* _Task objective_: The word "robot" marks the lines to copy; find all of them in the entries below.

[[ Supplied data open ]]

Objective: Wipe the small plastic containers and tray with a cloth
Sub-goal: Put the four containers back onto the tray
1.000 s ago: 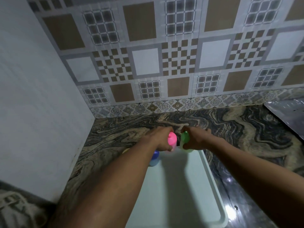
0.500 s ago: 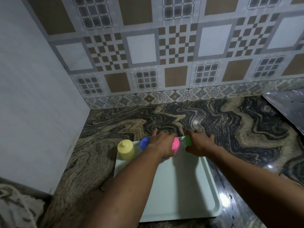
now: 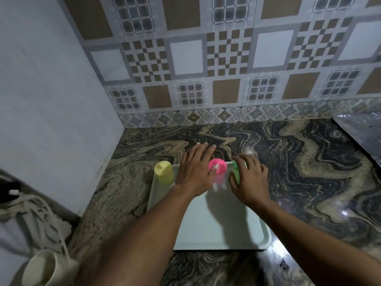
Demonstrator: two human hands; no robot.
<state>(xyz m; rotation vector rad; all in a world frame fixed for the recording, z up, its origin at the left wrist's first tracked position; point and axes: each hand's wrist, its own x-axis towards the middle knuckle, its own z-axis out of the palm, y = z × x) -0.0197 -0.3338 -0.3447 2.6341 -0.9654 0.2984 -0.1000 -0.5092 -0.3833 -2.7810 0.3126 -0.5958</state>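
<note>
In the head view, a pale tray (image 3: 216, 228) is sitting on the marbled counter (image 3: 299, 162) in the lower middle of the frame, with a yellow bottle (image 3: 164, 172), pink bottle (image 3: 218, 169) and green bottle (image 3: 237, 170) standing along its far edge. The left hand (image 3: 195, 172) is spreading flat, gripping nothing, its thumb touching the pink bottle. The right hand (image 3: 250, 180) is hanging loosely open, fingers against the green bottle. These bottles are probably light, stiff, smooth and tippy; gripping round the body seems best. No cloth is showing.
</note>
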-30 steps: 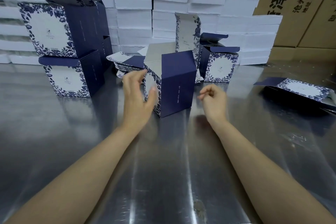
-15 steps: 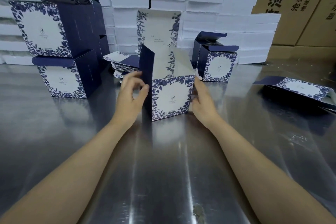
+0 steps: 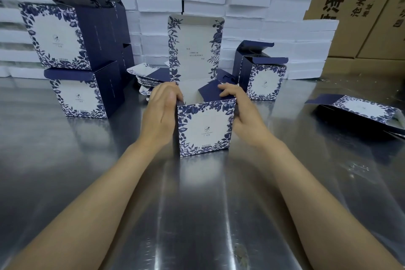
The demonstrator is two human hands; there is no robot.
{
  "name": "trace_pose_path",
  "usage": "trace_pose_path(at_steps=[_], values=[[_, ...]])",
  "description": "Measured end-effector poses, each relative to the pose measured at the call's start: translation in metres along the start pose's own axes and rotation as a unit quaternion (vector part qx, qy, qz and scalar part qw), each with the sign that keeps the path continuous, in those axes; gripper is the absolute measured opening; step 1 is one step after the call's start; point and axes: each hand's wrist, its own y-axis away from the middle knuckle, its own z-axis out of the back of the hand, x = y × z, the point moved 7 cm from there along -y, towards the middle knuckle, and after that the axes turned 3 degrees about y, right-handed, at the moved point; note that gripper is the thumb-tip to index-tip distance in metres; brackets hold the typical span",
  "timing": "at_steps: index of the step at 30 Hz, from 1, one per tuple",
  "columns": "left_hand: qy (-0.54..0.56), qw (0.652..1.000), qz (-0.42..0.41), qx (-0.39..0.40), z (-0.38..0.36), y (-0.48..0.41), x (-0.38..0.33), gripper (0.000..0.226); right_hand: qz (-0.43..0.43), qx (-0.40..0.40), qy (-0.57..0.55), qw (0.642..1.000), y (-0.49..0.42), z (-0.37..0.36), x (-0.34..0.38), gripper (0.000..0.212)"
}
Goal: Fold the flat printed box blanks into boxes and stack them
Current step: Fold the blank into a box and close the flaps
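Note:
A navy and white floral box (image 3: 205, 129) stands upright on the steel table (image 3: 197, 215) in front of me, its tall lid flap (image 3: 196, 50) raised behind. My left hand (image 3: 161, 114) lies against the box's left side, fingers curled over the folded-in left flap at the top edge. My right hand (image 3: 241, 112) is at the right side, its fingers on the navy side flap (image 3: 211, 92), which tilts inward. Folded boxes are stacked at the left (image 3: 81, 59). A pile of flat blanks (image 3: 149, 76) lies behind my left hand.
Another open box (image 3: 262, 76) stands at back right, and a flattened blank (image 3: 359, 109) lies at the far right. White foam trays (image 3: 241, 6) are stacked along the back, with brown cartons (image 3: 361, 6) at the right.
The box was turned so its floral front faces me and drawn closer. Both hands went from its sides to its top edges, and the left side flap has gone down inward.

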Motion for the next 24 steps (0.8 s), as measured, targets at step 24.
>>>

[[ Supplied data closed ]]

* _Answer space_:
Demonstrator: two human hands; no robot.
The demonstrator is two human hands; there is no robot.

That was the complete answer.